TASK DETAILS: Exact copy, no pictures: output each line below as it stands.

[Data records]
┌────────

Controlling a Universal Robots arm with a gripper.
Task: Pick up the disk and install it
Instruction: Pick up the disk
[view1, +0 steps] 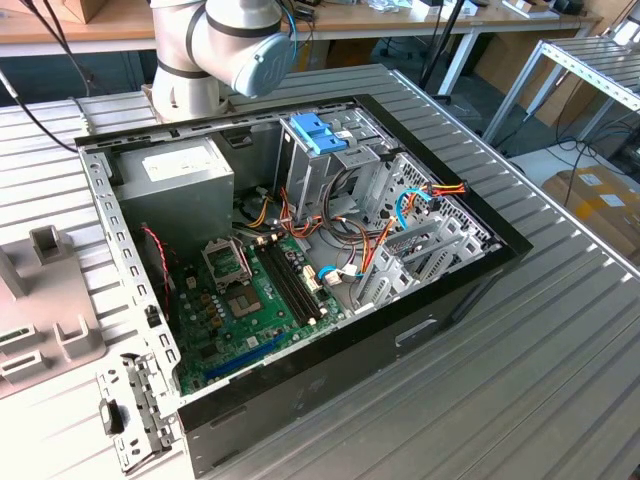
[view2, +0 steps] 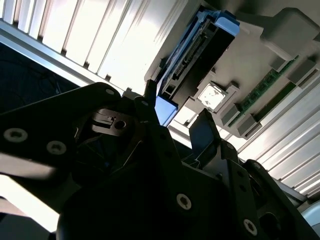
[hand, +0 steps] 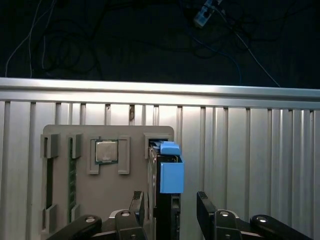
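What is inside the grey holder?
In the holder, the disk stands on edge in a slot, beside a processor chip and a green memory strip. The open pincer hides the holder's remaining part.

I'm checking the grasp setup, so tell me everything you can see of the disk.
The disk stands on edge in a slot of the grey holder, which lies on the ribbed table. It is a flat dark slab with blue plastic rails along its sides. Its connector edge appears in the second wrist view. The open gripper straddles it, one finger on each side. I cannot tell whether either finger touches it.
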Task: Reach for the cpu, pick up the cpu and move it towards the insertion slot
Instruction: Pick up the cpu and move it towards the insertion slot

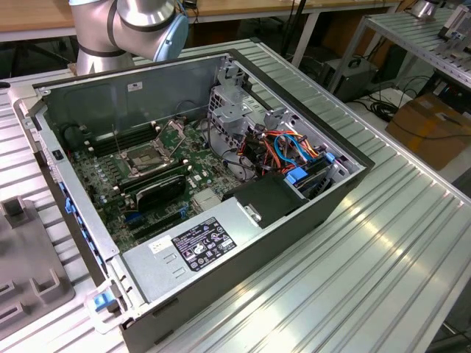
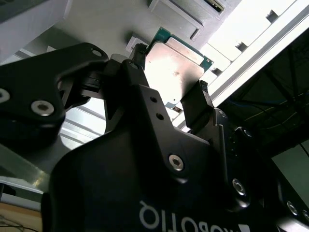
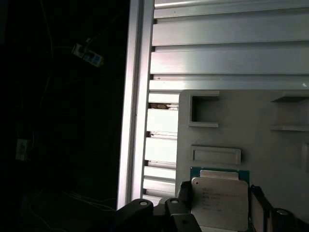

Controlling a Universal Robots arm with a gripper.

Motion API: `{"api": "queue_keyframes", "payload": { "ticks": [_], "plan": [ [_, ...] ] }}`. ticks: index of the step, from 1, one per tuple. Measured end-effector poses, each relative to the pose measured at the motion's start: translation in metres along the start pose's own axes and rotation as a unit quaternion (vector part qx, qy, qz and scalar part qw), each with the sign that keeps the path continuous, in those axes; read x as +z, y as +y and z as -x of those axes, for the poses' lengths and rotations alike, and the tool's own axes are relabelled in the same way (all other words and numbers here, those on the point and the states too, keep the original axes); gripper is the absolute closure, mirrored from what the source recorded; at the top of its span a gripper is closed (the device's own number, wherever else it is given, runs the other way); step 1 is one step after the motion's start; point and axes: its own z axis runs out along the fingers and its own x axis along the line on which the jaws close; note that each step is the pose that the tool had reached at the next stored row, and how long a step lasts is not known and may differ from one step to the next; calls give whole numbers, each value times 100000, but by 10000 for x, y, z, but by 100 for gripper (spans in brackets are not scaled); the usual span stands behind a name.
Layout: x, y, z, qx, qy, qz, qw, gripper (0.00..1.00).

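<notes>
Gripper (image 2: 171, 69) clamped on cpu (image 2: 175, 60) by opposite edges, above grey fixture tray (image 3: 227, 121) (silver face visible in both wrist views). Insertion slot (image 1: 147, 157) on motherboard (image 1: 103, 176) inside open case (image 1: 309, 228).

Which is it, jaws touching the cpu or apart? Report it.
Touching. In the second wrist view the dark jaws sit against opposite edges of the cpu, with no gap showing.

Ribbed metal table (image 1: 383, 243): open computer case (image 1: 309, 209), grey tray (image 1: 29, 272).
</notes>
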Motion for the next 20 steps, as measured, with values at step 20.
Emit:
{"api": "queue_keyframes", "payload": {
  "ticks": [20],
  "plan": [
    [-43, 2, -1, 2, 36, 3, 100000, 45]
  ]
}}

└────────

ANSWER SPACE:
Controlling a Universal Robots arm with a gripper.
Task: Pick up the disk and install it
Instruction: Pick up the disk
[view1, +0 steps] 
[view2, +0 steps] 
[hand, +0 steps] 
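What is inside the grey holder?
In the holder, the disk stands on edge in a slot, beside a processor chip and a green memory strip. The open pincer hides the holder's remaining part.

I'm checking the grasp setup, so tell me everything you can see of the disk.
The disk stands on edge in a slot of the grey holder, which lies on the ribbed table. It is a flat dark slab with blue plastic rails along its sides. Its connector edge appears in the second wrist view. The open gripper straddles it, one finger on each side. I cannot tell whether either finger touches it.
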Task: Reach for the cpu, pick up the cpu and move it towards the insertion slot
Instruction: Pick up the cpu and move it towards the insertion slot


Controlling a Universal Robots arm with a gripper.

Motion API: `{"api": "queue_keyframes", "payload": { "ticks": [_], "plan": [ [_, ...] ] }}`. ticks: index of the step, from 1, one per tuple. Measured end-effector poses, each relative to the pose measured at the motion's start: translation in metres along the start pose's own axes and rotation as a unit quaternion (vector part qx, qy, qz and scalar part qw), each with the sign that keeps the path continuous, in those axes; read x as +z, y as +y and z as -x of those axes, for the poses' lengths and rotations alike, and the tool's own axes are relabelled in the same way (all other words and numbers here, those on the point and the states too, keep the original axes); gripper is the absolute closure, mirrored from what the source recorded; at the top of its span a gripper is closed (the device's own number, wherever else it is given, runs the other way); step 1 is one step after the motion's start; point and axes: its own z axis runs out along the fingers and its own x axis along the line on which the jaws close; note that each step is the pose that the tool had reached at the next stored row, and how long a step lasts is not known and may differ from one step to the next; calls give whole numbers, each value times 100000, but by 10000 for x, y, z, but by 100 for gripper (spans in brackets are not scaled); the usual span stands behind a name.
Layout: x, y, z, qx, qy, qz, qw, gripper (0.00..1.00).

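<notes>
Gripper (image 2: 171, 69) clamped on cpu (image 2: 175, 60) by opposite edges, above grey fixture tray (image 3: 227, 121) (silver face visible in both wrist views). Insertion slot (image 1: 147, 157) on motherboard (image 1: 103, 176) inside open case (image 1: 309, 228).

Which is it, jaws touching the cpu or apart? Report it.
Touching. In the second wrist view the dark jaws sit against opposite edges of the cpu, with no gap showing.

Ribbed metal table (image 1: 383, 243): open computer case (image 1: 309, 209), grey tray (image 1: 29, 272).
</notes>
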Motion for the next 20 steps, as measured, with values at step 20.
Emit:
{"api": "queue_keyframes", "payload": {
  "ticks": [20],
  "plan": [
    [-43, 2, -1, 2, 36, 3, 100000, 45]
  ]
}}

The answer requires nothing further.